**Exercise aim:**
All of the records below must be output exactly, with no pictures carried over.
(Dataset begins)
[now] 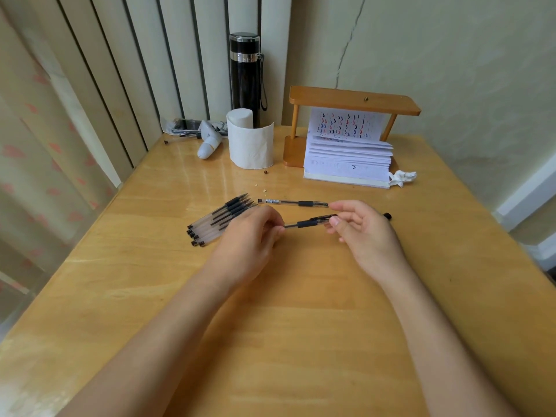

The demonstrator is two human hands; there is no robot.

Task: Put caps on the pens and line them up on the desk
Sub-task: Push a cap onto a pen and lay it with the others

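A glossy light-wood desk (270, 311) fills a corner. Behind it on the left stand pale vertical panels (150, 55) with dark gaps, beside a sheer curtain (36, 145) printed with pink shapes. The cream wall (451, 55) on the right shows a long crack (349, 40) in soft daylight

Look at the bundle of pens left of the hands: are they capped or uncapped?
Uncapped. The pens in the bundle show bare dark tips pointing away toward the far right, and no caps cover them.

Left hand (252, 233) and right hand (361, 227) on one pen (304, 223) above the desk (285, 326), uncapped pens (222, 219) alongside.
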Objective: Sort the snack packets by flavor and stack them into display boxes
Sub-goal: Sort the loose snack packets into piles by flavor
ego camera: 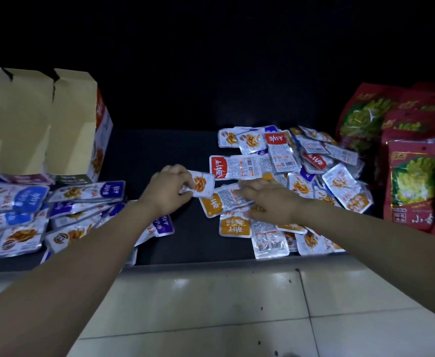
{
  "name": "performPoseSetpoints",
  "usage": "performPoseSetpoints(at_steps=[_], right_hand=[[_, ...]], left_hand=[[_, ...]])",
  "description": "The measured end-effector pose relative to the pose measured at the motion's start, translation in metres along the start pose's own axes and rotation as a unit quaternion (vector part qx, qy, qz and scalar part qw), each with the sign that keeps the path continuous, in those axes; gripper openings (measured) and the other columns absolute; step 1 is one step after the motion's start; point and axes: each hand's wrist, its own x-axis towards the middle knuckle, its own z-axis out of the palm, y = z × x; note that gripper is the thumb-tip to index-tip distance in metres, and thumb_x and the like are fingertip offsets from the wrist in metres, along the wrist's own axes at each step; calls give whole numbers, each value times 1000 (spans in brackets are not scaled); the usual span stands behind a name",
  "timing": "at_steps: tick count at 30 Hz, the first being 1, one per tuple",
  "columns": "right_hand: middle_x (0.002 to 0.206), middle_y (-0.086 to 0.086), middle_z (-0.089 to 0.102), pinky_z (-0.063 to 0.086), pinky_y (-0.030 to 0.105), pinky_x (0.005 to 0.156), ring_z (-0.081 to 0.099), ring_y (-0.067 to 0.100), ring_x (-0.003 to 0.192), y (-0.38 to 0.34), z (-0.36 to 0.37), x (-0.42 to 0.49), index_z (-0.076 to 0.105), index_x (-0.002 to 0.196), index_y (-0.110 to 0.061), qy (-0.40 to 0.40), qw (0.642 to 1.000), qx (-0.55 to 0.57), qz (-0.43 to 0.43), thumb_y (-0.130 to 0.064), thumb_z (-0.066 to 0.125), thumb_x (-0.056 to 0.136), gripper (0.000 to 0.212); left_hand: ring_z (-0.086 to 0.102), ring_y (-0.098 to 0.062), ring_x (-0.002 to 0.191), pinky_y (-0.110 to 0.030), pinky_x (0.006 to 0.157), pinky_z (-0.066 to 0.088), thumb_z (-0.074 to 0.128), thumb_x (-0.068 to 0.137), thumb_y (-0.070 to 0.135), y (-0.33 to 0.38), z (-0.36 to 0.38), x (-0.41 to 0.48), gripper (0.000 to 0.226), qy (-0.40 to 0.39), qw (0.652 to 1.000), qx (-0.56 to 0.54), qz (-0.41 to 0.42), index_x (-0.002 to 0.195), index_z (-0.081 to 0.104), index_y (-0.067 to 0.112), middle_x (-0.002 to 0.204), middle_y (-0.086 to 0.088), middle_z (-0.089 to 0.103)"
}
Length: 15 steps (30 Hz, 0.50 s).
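"劲仔" on red-labelled packet (234,167), orange-labelled packet (235,227), upside down

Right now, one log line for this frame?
left hand: pinches packet | right hand: flat on orange-label packet | blue packets: heaped by box

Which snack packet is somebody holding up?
The white packet with the orange snack picture, pinched by the left hand. The rest lie in piles.

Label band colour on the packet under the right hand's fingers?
Orange band on that packet under the right hand; head view.
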Motion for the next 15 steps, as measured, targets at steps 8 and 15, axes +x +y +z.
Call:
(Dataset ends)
**Expected answer:**
[now] 

The demonstrator is two human hands; there is no robot.

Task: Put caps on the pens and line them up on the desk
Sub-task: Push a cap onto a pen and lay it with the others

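A glossy light-wood desk (270, 311) fills a corner. Behind it on the left stand pale vertical panels (150, 55) with dark gaps, beside a sheer curtain (36, 145) printed with pink shapes. The cream wall (451, 55) on the right shows a long crack (349, 40) in soft daylight

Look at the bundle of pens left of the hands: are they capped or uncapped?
Uncapped. The pens in the bundle show bare dark tips pointing away toward the far right, and no caps cover them.

Left hand (252, 233) and right hand (361, 227) on one pen (304, 223) above the desk (285, 326), uncapped pens (222, 219) alongside.
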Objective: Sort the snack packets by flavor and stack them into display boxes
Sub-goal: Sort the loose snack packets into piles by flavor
ego camera: 
{
  "name": "performPoseSetpoints",
  "usage": "performPoseSetpoints(at_steps=[_], right_hand=[[_, ...]], left_hand=[[_, ...]])",
  "description": "The measured end-effector pose relative to the pose measured at the motion's start, translation in metres along the start pose's own axes and rotation as a unit quaternion (vector part qx, qy, qz and scalar part qw), each with the sign that keeps the path continuous, in those axes; gripper openings (measured) and the other columns absolute; step 1 is one step after the motion's start; point and axes: each hand's wrist, its own x-axis towards the middle knuckle, its own z-axis out of the palm, y = z × x; note that gripper is the thumb-tip to index-tip distance in metres, and thumb_x and the like are fingertip offsets from the wrist in metres, along the wrist's own axes at each step; calls give whole numbers, each value times 1000 (spans in brackets are not scaled); the usual span stands behind a name",
  "timing": "at_steps: tick count at 30 Hz, the first being 1, one per tuple",
  "columns": "right_hand: middle_x (0.002 to 0.206), middle_y (-0.086 to 0.086), middle_z (-0.089 to 0.102), pinky_z (-0.063 to 0.086), pinky_y (-0.030 to 0.105), pinky_x (0.005 to 0.156), ring_z (-0.081 to 0.099), ring_y (-0.067 to 0.100), ring_x (-0.003 to 0.192), y (-0.38 to 0.34), z (-0.36 to 0.37), x (-0.42 to 0.49), index_z (-0.076 to 0.105), index_x (-0.002 to 0.196), index_y (-0.110 to 0.061), qy (-0.40 to 0.40), qw (0.642 to 1.000), qx (-0.55 to 0.57), qz (-0.43 to 0.43), thumb_y (-0.130 to 0.064), thumb_z (-0.066 to 0.125), thumb_x (-0.056 to 0.136), gripper (0.000 to 0.212); left_hand: ring_z (-0.086 to 0.102), ring_y (-0.098 to 0.062), ring_x (-0.002 to 0.191), pinky_y (-0.110 to 0.030), pinky_x (0.006 to 0.157), pinky_z (-0.066 to 0.088), thumb_z (-0.074 to 0.128), thumb_x (-0.068 to 0.137), thumb_y (-0.070 to 0.135), y (-0.33 to 0.38), z (-0.36 to 0.38), x (-0.41 to 0.48), gripper (0.000 to 0.226), qy (-0.40 to 0.39), qw (0.652 to 1.000), qx (-0.56 to 0.54), qz (-0.41 to 0.42), index_x (-0.002 to 0.195), index_z (-0.081 to 0.104), index_y (-0.067 to 0.112), middle_x (-0.002 to 0.204), middle_y (-0.086 to 0.088), middle_z (-0.089 to 0.103)"
}
Length: 15 steps (30 Hz, 0.50 s).
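"劲仔" on red-labelled packet (234,167), orange-labelled packet (235,227), upside down

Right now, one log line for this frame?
left hand: pinches packet | right hand: flat on orange-label packet | blue packets: heaped by box

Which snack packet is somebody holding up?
The white packet with the orange snack picture, pinched by the left hand. The rest lie in piles.

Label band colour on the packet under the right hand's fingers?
Orange band on that packet under the right hand; head view.
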Motion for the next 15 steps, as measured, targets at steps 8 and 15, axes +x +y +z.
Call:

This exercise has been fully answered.